Reputation: 3341
I discovered something odd, where I had accidentally misspelled printfunction
as printfuncion
in from __future__ import printfunction
. This didn't give me an error at the location of the import statement, as I would have expected, but rather the import statement was seemingly ignored and an error was subsequently raised when I attempted to use the function print
in a way that was incompatible with the statement form of print
. This made the true cause of the error much less obvious than it otherwise would have been
Can anyone explain why the error is not picked up at the import
line?
File 'bad_printfunc_import.py':
#!/usr/bin/env python
from __future__ import printfuncion
print('I will use the named param "sep" in this fuction call.',
'That will cause an error, as with print as a statement',
'rather than a function, these arguments will presumably be',
'interpretted as a tuple rather than function arguments,',
'and tuples can\'t have named elements.',
sep='\n')
Error produced:
$ ./bad_printfunc_import.py
File "./bad_printfunc_import.py", line 10
sep='\n')
^
SyntaxError: invalid syntax
Interestingly, if I remove the print
call from the file, then I do get the error at the import
line:
$ ./bad_printfunc_import.py
File "./bad_printfunc_import.py", line 3
from __future__ import printfuncion
SyntaxError: future feature printfuncion is not defined
It does makes sense to me that it would generally report syntax errors ahead of an import failure, but that makes much less sense when the syntax being enforced is dependent on that __future__
import!
Upvotes: 2
Views: 396
Reputation: 1122182
from future ...
imports are special in that they set flags that can affect two components: the parser and the compiler. Both parsing and compilation can fail if a flag is missing, but the parser won't report on misspelled names that the compiler might honour.
Disabling the print
statement is a flag that affects the parser (together with the with_statement
and unicode_literals
flags), so the parser looks for just those flags. As such, because there is no print_function
keyword found, the parser flag that disables the print
statement is not set, and parsing fails, which gives you the syntax error.

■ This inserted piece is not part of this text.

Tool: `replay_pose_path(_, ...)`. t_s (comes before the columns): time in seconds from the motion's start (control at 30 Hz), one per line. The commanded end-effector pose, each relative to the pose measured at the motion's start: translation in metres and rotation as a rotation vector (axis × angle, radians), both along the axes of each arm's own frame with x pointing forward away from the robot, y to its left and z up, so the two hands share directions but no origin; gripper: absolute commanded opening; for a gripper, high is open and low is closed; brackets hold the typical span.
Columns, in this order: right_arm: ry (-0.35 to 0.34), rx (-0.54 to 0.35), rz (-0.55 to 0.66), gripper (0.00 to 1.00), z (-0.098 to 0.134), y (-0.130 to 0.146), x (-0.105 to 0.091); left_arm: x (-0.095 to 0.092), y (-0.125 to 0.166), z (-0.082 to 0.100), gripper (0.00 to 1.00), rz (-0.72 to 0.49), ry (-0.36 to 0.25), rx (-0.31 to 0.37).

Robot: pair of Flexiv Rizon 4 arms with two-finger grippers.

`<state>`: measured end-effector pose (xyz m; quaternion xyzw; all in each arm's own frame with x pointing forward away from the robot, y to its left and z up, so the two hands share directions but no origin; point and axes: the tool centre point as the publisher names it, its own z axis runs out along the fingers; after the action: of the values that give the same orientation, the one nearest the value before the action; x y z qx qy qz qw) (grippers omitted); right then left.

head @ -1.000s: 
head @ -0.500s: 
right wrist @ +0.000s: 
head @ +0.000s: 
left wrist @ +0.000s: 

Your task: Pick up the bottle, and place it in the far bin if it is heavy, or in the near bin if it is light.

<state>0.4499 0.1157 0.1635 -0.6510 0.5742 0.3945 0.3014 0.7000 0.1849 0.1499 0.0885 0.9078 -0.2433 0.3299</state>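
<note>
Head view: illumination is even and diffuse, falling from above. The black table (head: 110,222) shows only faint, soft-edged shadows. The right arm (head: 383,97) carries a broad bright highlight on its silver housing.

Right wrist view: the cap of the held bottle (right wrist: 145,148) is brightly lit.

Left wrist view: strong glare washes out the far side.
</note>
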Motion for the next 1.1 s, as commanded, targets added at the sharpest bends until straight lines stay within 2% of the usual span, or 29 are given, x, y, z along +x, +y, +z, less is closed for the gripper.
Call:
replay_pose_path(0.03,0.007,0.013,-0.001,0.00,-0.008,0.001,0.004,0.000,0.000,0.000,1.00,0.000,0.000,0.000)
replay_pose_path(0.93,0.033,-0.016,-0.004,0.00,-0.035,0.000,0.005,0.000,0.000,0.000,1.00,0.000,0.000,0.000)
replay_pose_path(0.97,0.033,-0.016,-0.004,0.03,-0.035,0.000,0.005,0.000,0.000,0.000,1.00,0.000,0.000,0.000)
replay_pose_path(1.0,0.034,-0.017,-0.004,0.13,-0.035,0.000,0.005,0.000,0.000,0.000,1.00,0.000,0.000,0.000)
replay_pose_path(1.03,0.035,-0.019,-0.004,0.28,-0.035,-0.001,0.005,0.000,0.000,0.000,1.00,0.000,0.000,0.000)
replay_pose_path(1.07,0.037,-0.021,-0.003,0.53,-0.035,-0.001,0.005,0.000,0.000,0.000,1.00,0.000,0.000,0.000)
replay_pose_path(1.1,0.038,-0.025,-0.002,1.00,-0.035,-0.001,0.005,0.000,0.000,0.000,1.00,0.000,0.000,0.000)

Only if the compilation stage is reached will Python throw a syntax error for incorrect names:
>>> compile('''from __future__ import nonsuch; parser error here''', '', 'exec')
Traceback (most recent call last):
File "<stdin>", line 1, in <module>
File "", line 1
from __future__ import nonsuch; parser error here
^
SyntaxError: invalid syntax
>>> compile('''from __future__ import nonsuch''', '', 'exec')
Traceback (most recent call last):
File "<stdin>", line 1, in <module>
File "", line 1
SyntaxError: future feature nonsuch is not defined
In theory the parser could report on invalid from __future__
names early, before the compiler gets to them, but that would complicate the parser further. As it stands, the parser already manually looks for those 3 special flags, while the compiler can just rely on the parsed AST. Having to check for all 7 possible names each time would add more complexity there for errors that are already caught by the compiler.